12. BMGS does not publish bibliographies (lists of works cited) at the end of articles. Instead, all references are given in footnotes. Superscript footnote numbers in the text should be placed after rather than before punctuation points. Titles of books and articles should be given in full on first reference, preceded by the author’s initial (or initials) and surname. For Greek titles, capitalize only those words that would be capitalized in normal discourse. For other languages, follow local rules.
12.1. The first time they are cited, references to BOOKS should be made thus (note absence of comma before, after and within the parenthesis containing place and year of publication; also omit publishers’ names. Where a book has two places of publication, e.g. ‘Ithaca, NY and London’, include only the first.

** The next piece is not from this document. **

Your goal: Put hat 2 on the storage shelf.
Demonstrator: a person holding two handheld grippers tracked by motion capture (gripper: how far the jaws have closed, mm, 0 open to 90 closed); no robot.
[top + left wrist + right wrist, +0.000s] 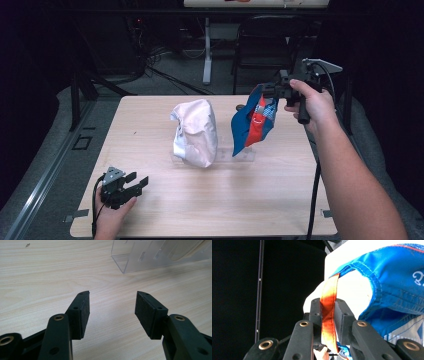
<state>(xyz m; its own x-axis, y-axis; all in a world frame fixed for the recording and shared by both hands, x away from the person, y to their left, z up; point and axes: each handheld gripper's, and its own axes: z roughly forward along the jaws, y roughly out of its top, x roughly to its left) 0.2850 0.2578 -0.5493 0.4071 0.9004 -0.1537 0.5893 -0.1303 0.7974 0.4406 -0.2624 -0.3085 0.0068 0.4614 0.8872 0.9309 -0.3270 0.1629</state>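
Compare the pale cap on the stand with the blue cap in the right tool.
The pale cap is whitish pink; the blue cap is blue with red trim. The pale cap rests on the clear stand; the blue cap hangs above the table, its red strap clamped by the right tool. Both look like soft fabric.

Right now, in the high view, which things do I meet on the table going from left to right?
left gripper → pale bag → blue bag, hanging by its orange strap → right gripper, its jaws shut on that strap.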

R. J. H. Jenkins, Byzantium: The Imperial Centuries: A.D. 610– 1071 (London 1966) 160–85.
C. Diehl, Manuel d’art byzantin, 2nd edn, II (Paris 1926) 552–3.
Syméon le Nouveau Théologien, Catéchèses, ed. B. Krivochéine, 3 vols [Sources Chrétiennes, 96, 104, 113] (Paris 1963–5).
D. Lodge (ed.), Modern Criticism and Theory (London 1988) 36–42.
For books published in English, initial capitals should be used for all major words in the main title. Where there is a subtitle, that should appear in lower case. For subsequent references to the same book the author’s surname (without initials) and the title of the work (abbreviated if necessary) should be used subsequently, with a comma separating the title from the page numbers. Op.cit. should be used only if the work has been cited in the immediately preceding footnote, and in the case of a work cited frequently an abbreviation may be used. Examples:
Jenkins, Byzantium, 160–85.
Diehl, Manuel d’art byzantin, II, 552–3.
Syméon, Catéchèses, II, 110–13.
Lodge (ed.), Modern Criticism and Theory, 36–42.
12.2. The first time they are cited, references to ARTICLES IN PERIODICALS AND CHAPTERS IN EDITED VOLUMES should be made thus; note absence of commas, as in 13.1:
M. Mullett, ‘The “disgrace” of the ex-Basilissa Maria’, Byzantinoslavica 45 (1984) 211–19.
P. Golden, ‘The peoples of the Russian forest belt’, in D. Sinor (ed.), The Cambridge History of Early Inner Asia (Cambridge 1990) 256–8.
For works published in English, initial capitals should be used only for proper names. Please note that all journal titles should be given in full, not abbreviated, every time they are referred to. Note also that the full page numbers of articles should be given on first appearance; where a specific page is cited for the purpose of the footnote in question it should appear in round brackets after the full page numbers.
On first reference to every article, contributors should give the full
title of the periodical cited.
For subsequent references to the same article or chapter, use the same conventions as in 12.1.
12.3. Citations from BYZANTINE AUTHORS should be made by author’s name, transliterated from the Greek, title of the work as given by the editor, name of editor, volume number, place and date of publication, and page number. Thus
George Pachymeres, Relations historiques, ed. A. Failler, I (Paris 1984) 61. (Thereafter Pachymeres, I, 61).
Nikephoros Gregoras, Byzantina Historia, ed. L. Schopen, II (Bonn 1830) 1012. (Thereafter Gregoras, II, 1012).
12.4. REFERENCES TO PUBLICATIONS IN GREEK
Authors’ names should be transliterated, while titles of books and journals should be given in Greek characters. Capitals should be used in titles only where the word would be capitalized in ordinary discourse, or where the capitalizing of a book title is conventional. Places of publication and other information should be in English. Do not translate Greek titles into English:
A. Sikelianos, Λυρικός Βίος, 1 (Athens 1992) 56.
R. Beaton, ‘Ο Σικελιανός όπως τον γνώρισε ο Σεφέρης’, Αντί 235 (November 2001) 749.